Zhang Ning embodies the adage that if you’re good enough, you’re old enough. In a country obsessed by success with a table tennis bat or a badminton racket, the elegant Zhang was a relatively late developer, but more than made up for her slow start with a long career marked by unprecedented Olympic success.
She started her international career representing China in the Uber Cup in 1994, and it wasn’t for the best part of a decade before she made a major impact on badminton globally.
Zhang Ning won the world championships in Birmingham, England in 2003, and when she beat Mia Audina in the final of the Olympic Games in Athens a year later she joined an elite group of players to win both crowns in successive years.
With the ultimate accolade under her belt at the age of 29, retirement could easily have been an option for the woman from Liaoning but the competitive flame burnt strongly in Zhang.
She embarked on an intense rivalry with fellow Chinese player Xie Xingfang which saw them trade blows over the following years on the global circuit.
She lost to Xie in the world championship finals of 2005 and 2006, and after an indifferent 2007 season which was blighted by a thigh injury, her chances of selection for the Beijing Games looked in some jeopardy.
However, qualify she did and Zhang breezed through the earlier rounds, and fulfilled her date with destiny when she met Xie in the final.

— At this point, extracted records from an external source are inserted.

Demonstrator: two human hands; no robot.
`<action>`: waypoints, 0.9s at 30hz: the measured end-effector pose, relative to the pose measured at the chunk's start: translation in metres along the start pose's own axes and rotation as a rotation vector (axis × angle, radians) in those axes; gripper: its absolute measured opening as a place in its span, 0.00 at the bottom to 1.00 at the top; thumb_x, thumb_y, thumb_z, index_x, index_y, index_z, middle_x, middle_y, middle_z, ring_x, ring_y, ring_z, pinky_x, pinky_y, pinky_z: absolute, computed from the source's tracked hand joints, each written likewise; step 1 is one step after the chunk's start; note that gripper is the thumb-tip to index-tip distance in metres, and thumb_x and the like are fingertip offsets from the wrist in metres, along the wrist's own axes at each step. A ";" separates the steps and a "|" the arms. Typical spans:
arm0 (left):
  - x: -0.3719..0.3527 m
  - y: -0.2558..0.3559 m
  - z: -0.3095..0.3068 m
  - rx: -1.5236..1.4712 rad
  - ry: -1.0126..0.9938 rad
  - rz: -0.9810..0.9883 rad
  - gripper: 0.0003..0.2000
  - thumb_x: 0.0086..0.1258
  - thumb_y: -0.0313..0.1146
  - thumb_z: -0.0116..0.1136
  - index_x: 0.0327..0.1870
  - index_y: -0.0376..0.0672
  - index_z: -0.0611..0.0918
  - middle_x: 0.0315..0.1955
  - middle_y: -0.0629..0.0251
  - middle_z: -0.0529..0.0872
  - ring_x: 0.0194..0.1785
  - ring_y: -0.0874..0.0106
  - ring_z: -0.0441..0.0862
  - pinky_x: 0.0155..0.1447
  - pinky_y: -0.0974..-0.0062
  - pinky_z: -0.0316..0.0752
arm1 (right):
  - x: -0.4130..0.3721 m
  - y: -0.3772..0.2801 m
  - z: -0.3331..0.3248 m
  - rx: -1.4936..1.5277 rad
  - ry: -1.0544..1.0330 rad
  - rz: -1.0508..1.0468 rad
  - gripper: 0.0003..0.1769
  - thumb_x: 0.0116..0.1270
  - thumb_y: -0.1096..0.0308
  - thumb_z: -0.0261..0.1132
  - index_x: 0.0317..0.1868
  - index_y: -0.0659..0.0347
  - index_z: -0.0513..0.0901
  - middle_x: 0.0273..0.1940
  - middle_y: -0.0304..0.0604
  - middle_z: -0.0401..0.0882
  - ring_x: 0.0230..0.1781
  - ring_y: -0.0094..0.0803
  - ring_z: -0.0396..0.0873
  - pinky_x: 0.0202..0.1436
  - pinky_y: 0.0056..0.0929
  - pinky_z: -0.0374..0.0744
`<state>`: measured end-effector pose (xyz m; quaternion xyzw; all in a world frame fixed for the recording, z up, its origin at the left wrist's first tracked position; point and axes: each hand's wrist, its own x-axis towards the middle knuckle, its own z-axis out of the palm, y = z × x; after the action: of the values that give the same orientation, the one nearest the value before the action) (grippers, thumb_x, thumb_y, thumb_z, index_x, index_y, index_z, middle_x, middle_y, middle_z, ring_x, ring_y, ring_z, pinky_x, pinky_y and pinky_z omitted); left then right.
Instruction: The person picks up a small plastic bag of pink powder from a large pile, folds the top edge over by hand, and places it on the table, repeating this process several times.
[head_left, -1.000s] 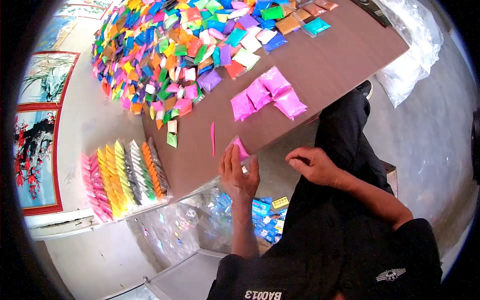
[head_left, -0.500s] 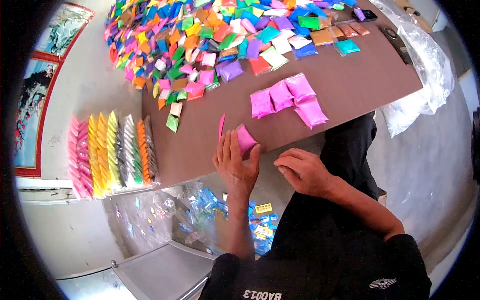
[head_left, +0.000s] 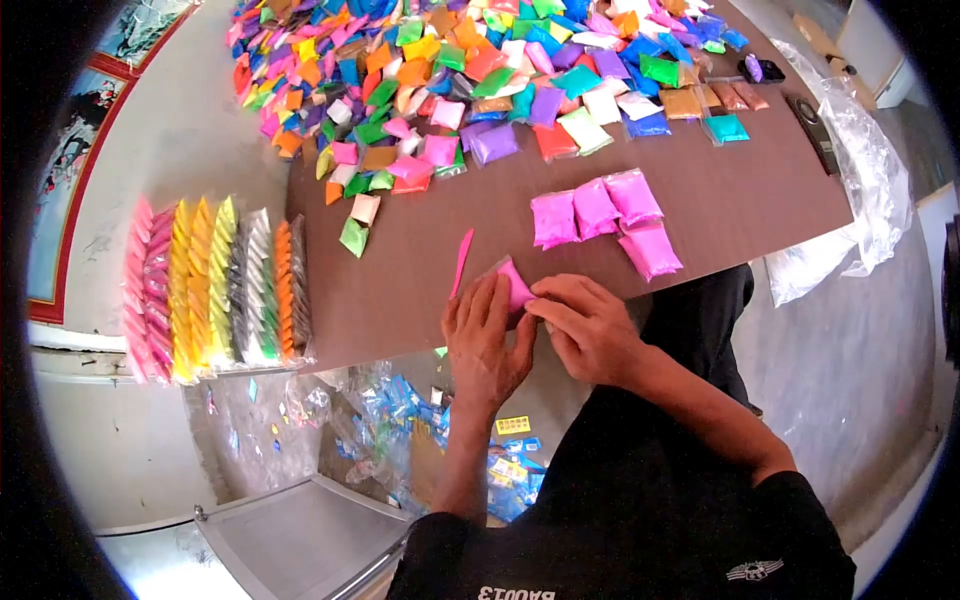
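A bright pink packet (head_left: 514, 284) in clear plastic lies near the table's front edge, partly covered by my hands. My left hand (head_left: 487, 335) holds its left side, with the fingers over it and the thumb low at its near edge. The thumb and forefinger of my right hand (head_left: 592, 330) pinch the packet's right edge. Just beyond my left fingers is a thin pink strip (head_left: 463, 262). Several similar pink packets (head_left: 597, 207) form a small group farther back, one of them (head_left: 650, 250) set nearer to me.
A heap of multicoloured packets (head_left: 430, 70) covers the table's far side. Rows of twisted coloured packs (head_left: 205, 290) stand along the left edge. Clear plastic sheeting (head_left: 865, 170) hangs at the right, beside a dark flat object (head_left: 812, 135). Blue wrappers (head_left: 515, 470) lie below the table.
My right hand has come left and forward from beside the table edge and now pinches the pink packet. My left hand stays at the packet. The whole view has shifted slightly.
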<state>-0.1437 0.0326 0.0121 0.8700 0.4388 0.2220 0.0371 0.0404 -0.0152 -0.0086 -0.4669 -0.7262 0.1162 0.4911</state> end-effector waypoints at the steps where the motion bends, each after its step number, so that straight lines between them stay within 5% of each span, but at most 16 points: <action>1: -0.001 -0.001 -0.003 -0.046 -0.012 0.002 0.26 0.67 0.37 0.67 0.64 0.35 0.79 0.65 0.50 0.80 0.70 0.54 0.75 0.75 0.51 0.61 | 0.003 0.001 0.002 -0.009 -0.008 -0.001 0.25 0.55 0.76 0.69 0.57 0.62 0.81 0.59 0.51 0.78 0.60 0.52 0.78 0.64 0.46 0.77; 7: -0.003 -0.026 -0.010 -0.286 0.067 -0.136 0.22 0.67 0.30 0.65 0.63 0.40 0.81 0.63 0.51 0.81 0.65 0.52 0.78 0.67 0.57 0.73 | 0.012 0.005 0.010 -0.088 -0.047 -0.056 0.25 0.58 0.72 0.70 0.58 0.59 0.81 0.59 0.50 0.78 0.63 0.50 0.77 0.63 0.47 0.77; 8: 0.001 -0.037 -0.008 -0.287 0.108 -0.201 0.17 0.67 0.33 0.69 0.56 0.40 0.85 0.53 0.50 0.86 0.57 0.52 0.84 0.57 0.63 0.80 | 0.013 0.004 0.010 -0.091 -0.047 -0.059 0.25 0.58 0.72 0.70 0.58 0.59 0.81 0.59 0.50 0.78 0.63 0.50 0.77 0.63 0.47 0.77; 12: 0.022 -0.056 -0.012 -0.005 0.116 -0.291 0.11 0.67 0.38 0.70 0.43 0.42 0.88 0.39 0.56 0.88 0.43 0.55 0.87 0.47 0.60 0.80 | 0.017 0.003 0.013 -0.137 -0.105 -0.024 0.22 0.60 0.68 0.71 0.56 0.54 0.82 0.59 0.46 0.78 0.60 0.47 0.78 0.57 0.45 0.77; 15: 0.029 -0.079 -0.008 -0.100 0.020 -0.290 0.09 0.68 0.37 0.69 0.43 0.44 0.88 0.39 0.58 0.87 0.39 0.55 0.86 0.42 0.57 0.79 | 0.019 0.008 0.016 -0.130 -0.141 -0.013 0.20 0.61 0.66 0.71 0.55 0.52 0.83 0.59 0.45 0.78 0.59 0.45 0.79 0.55 0.45 0.77; 19: 0.037 -0.078 -0.014 0.012 -0.010 -0.235 0.06 0.70 0.34 0.66 0.40 0.43 0.86 0.36 0.57 0.86 0.37 0.55 0.86 0.39 0.57 0.79 | 0.020 0.018 0.022 -0.129 -0.161 -0.020 0.19 0.63 0.66 0.69 0.55 0.52 0.83 0.59 0.43 0.79 0.57 0.43 0.80 0.54 0.45 0.77; 21: 0.040 -0.077 -0.013 0.333 -0.102 -0.099 0.05 0.72 0.33 0.63 0.37 0.43 0.82 0.33 0.57 0.85 0.36 0.55 0.86 0.39 0.57 0.80 | 0.021 0.019 0.025 -0.133 -0.170 -0.023 0.19 0.62 0.67 0.69 0.55 0.52 0.83 0.58 0.42 0.79 0.57 0.42 0.80 0.54 0.45 0.77; 27: 0.052 -0.089 -0.020 0.291 -0.271 -0.154 0.09 0.77 0.39 0.58 0.45 0.44 0.84 0.37 0.52 0.86 0.42 0.51 0.87 0.43 0.55 0.81 | 0.026 0.015 0.025 -0.196 -0.253 0.003 0.26 0.58 0.65 0.70 0.60 0.50 0.83 0.62 0.42 0.77 0.61 0.40 0.78 0.55 0.47 0.77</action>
<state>-0.1921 0.1251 0.0250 0.8520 0.5223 0.0338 -0.0134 0.0265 0.0207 -0.0149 -0.4951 -0.7896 0.1033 0.3476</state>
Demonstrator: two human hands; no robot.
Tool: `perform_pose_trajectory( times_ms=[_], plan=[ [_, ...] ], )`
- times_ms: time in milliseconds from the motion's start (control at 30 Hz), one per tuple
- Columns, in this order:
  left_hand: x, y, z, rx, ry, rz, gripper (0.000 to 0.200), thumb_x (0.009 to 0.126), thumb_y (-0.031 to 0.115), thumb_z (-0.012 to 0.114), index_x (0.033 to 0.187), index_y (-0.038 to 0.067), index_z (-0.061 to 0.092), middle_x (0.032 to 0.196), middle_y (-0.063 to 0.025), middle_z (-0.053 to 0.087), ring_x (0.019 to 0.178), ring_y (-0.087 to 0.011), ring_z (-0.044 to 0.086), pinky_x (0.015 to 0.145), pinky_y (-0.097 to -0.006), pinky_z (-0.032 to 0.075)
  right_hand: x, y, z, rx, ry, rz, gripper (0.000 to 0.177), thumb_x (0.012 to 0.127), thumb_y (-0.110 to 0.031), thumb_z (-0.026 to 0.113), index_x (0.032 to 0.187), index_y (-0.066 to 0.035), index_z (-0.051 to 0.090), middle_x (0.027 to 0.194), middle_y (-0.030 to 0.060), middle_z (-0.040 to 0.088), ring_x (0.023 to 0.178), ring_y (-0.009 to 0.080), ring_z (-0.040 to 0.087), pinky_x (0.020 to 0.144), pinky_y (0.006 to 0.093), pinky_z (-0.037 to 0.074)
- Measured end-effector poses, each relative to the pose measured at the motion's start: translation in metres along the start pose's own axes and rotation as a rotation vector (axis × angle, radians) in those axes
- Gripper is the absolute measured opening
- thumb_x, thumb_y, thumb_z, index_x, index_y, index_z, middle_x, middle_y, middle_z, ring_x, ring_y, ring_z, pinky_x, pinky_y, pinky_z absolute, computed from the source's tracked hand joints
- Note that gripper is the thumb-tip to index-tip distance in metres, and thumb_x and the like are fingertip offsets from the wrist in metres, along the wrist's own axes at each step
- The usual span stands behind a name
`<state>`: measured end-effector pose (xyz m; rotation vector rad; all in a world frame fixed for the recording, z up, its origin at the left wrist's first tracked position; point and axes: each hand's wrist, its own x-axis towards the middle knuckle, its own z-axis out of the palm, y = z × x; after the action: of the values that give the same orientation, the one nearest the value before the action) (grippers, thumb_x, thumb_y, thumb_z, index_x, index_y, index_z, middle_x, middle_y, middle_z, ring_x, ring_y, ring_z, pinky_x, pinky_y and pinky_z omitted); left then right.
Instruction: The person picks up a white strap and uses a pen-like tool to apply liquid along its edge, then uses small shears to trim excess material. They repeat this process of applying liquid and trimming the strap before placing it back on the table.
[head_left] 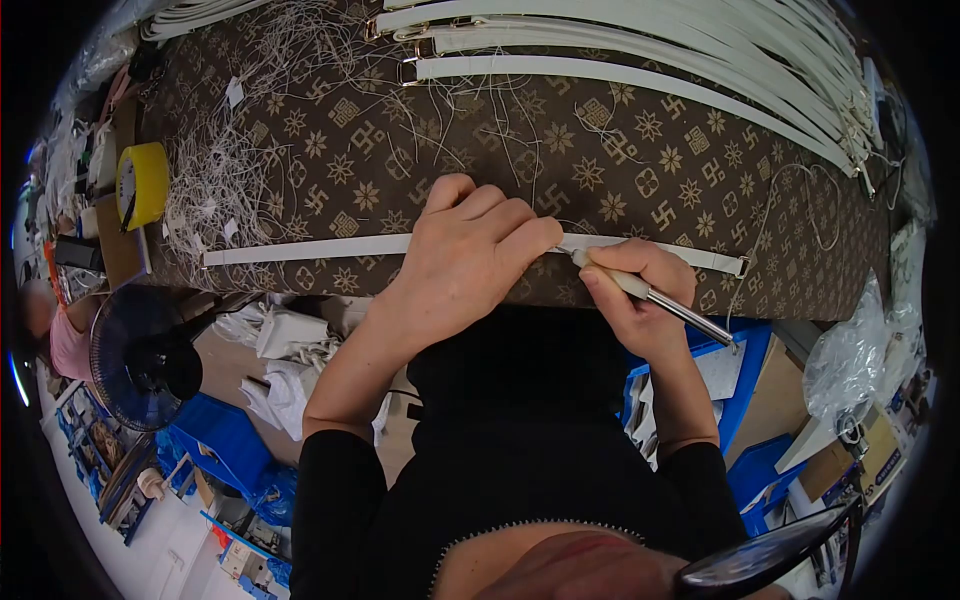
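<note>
A long white strap [310, 249] with metal ends lies across the near part of the patterned brown cloth. My left hand [470, 250] is closed over the middle of the strap, its fingers curled on it. Just to the right, my right hand [645, 295] grips a pen-like tool [655, 297] with a pale front and a shiny metal rear. The tip of the tool meets the strap close beside my left thumb and forefinger. Loose thread ends lie on the cloth beyond my hands.
More white straps [640, 75] with metal buckles lie at the back right. Tangled white threads [225, 170] and a yellow tape roll [143, 185] are at the left. Below the left edge stands a black fan [145, 358]. Clear plastic bags [848, 350] hang at the right.
</note>
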<state>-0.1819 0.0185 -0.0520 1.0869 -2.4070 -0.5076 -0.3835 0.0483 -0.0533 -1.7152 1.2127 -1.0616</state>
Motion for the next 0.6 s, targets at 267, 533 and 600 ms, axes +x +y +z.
perform_pose_trajectory(
  times_ms=[267, 533, 600],
  plan=[
    [-0.0007, -0.0007, 0.0011, -0.005, 0.004, -0.003, 0.023, 0.071, 0.007, 0.060, 0.093, 0.013, 0.056, 0.078, 0.0008, 0.057, 0.075, -0.0168, 0.053, 0.081, -0.0337, 0.036, -0.0010, -0.0024, -0.0028, -0.013, -0.060, 0.040, 0.016, 0.072, -0.002, 0.072, 0.086, -0.001, 0.064, 0.077, 0.0104, 0.067, 0.064, 0.0161, 0.062, 0.060, 0.0250, 0.048],
    [-0.0006, -0.0009, 0.0020, -0.012, 0.027, -0.002, 0.023, 0.070, 0.007, 0.061, 0.092, 0.013, 0.056, 0.078, 0.0011, 0.057, 0.074, -0.0164, 0.053, 0.080, -0.0328, 0.036, 0.0011, 0.0017, 0.0015, -0.001, -0.013, -0.026, 0.016, 0.071, -0.003, 0.073, 0.083, -0.005, 0.062, 0.069, 0.0084, 0.064, 0.056, 0.0184, 0.062, 0.051, 0.0258, 0.046],
    [-0.0005, -0.0009, 0.0018, -0.013, 0.026, -0.003, 0.023, 0.070, 0.008, 0.061, 0.092, 0.013, 0.056, 0.078, 0.0012, 0.057, 0.074, -0.0163, 0.053, 0.080, -0.0326, 0.036, 0.0012, 0.0015, 0.0016, -0.004, -0.014, -0.025, 0.016, 0.071, -0.003, 0.073, 0.083, -0.005, 0.062, 0.068, 0.0084, 0.064, 0.056, 0.0185, 0.062, 0.051, 0.0259, 0.046]
  ],
)
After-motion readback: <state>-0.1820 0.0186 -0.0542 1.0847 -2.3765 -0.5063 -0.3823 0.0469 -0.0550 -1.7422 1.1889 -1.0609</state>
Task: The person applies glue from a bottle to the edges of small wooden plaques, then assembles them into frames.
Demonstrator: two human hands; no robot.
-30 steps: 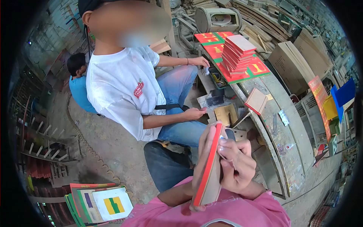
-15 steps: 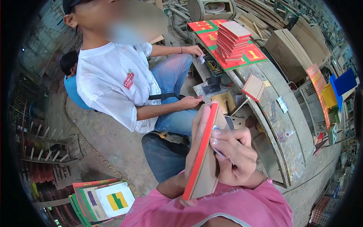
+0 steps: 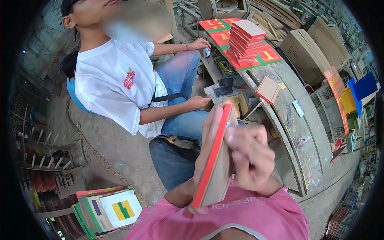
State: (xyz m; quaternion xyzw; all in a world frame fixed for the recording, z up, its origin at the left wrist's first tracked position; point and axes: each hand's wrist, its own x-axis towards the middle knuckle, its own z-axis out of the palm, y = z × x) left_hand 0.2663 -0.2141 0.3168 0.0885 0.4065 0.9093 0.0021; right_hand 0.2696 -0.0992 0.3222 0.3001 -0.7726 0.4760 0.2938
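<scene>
A flat wooden board (image 3: 218, 178) with a red-painted edge is tilted up in front of my chest. My left hand (image 3: 208, 130) is wrapped round it from the left, with its fingers along the far side and part of the hand hidden behind the board. At the bare brown face, my right hand (image 3: 253, 154) is closed, the fingertips close to the upper part of the board. Motion blurs those fingers, and a small pale thing at their tips is too smeared to name.
A co-worker in a white shirt (image 3: 116, 80) sits opposite. On the workbench (image 3: 294, 116) at right are a stack of red-edged boards (image 3: 247, 42), a single similar board (image 3: 268, 90) and a small bottle (image 3: 305, 139). Painted panels (image 3: 108, 210) lean at lower left.
My right hand has shifted slightly right and its fingers have moved on the board's face. The board stays nearly in place. The co-worker's body and lower hand have moved a little left.
</scene>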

She looked on course for a straightforward win when she wrapped up the first game in the best of three match 21-12 but Xie, whose future husband Lin Dan won the men’s singles title the following day, had other ideas.
Xie won the second set 21-10 and when Zhang was breathing heavily and apparently struggling in the decider the omens looked bad. But somehow she made her experience tell, moving from 15-15 to win it 21-18 to become the first player ever to defend their Olympic singles gold.
The victory also saw her, at 33, enter the record books as the oldest winner of the women’s singles, an honour which earned her the accolade of carrying the host nation’s flag in the closing ceremony.